▶ [What to do]: In the material below, the required lines run from the one containing "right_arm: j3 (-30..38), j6" through the one containing "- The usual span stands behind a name". Copy those lines exactly, ends included, and nothing else.

▶ [Data section]:
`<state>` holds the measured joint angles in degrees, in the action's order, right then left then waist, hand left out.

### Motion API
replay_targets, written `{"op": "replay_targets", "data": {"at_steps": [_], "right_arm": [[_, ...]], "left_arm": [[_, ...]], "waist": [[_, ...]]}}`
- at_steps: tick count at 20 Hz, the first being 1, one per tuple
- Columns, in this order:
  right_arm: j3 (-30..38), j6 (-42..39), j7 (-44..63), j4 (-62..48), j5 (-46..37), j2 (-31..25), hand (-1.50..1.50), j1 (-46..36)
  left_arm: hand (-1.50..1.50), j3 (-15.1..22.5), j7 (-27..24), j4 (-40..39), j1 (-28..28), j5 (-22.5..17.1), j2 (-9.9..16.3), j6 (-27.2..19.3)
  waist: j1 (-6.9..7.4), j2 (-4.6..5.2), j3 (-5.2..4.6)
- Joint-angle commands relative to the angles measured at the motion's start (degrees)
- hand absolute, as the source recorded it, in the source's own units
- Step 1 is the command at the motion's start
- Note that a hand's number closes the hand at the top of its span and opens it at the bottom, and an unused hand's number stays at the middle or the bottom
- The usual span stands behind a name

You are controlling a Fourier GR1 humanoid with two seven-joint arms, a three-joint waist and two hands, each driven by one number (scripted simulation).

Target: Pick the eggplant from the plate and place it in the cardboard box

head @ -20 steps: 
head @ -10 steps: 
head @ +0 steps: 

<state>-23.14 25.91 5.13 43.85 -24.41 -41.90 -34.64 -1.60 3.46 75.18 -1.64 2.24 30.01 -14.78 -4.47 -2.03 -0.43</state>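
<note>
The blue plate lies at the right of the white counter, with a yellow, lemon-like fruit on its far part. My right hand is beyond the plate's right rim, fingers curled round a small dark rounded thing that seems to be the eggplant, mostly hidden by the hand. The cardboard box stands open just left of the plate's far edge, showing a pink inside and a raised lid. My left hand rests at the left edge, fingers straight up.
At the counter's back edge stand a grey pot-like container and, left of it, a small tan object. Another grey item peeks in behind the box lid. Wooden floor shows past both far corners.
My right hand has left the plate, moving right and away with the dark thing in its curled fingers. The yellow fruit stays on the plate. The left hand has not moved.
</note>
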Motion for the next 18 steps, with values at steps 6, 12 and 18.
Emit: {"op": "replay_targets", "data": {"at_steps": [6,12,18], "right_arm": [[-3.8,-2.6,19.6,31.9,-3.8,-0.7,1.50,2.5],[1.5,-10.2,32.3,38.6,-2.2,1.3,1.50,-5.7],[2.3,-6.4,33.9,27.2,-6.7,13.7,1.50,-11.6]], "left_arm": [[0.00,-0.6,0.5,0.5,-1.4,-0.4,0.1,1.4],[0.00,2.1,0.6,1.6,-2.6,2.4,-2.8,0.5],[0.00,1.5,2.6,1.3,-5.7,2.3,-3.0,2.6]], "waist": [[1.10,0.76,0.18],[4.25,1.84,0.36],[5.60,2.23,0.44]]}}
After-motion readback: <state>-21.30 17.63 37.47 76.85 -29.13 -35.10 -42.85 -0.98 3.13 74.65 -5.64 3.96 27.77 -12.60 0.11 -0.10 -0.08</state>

▶ [The completed task]:
  right_arm: j3 (-30..38), j6 (-42..39), j7 (-44..63), j4 (-62..48), j5 (-46..37), j2 (-31..25), hand (-1.50..1.50), j1 (-46..36)
  left_arm: hand (-1.50..1.50), j3 (-15.1..22.5), j7 (-27..24), j4 (-40..39), j1 (-28..28), j5 (-22.5..17.1), j2 (-9.9..16.3), j6 (-27.2..19.3)
  waist: j1 (-6.9..7.4), j2 (-4.6..5.2), j3 (-5.2..4.6)
- Joint-angle commands relative to the angles measured at the motion's start (degrees)
- hand absolute, as the source recorded it, in the source's own units
- Step 1 is the command at the motion's start
- Note that a hand's number closes the hand at the top of its span and opens it at the bottom, and an unused hand's number stays at the middle or the bottom
- The usual span stands behind a name

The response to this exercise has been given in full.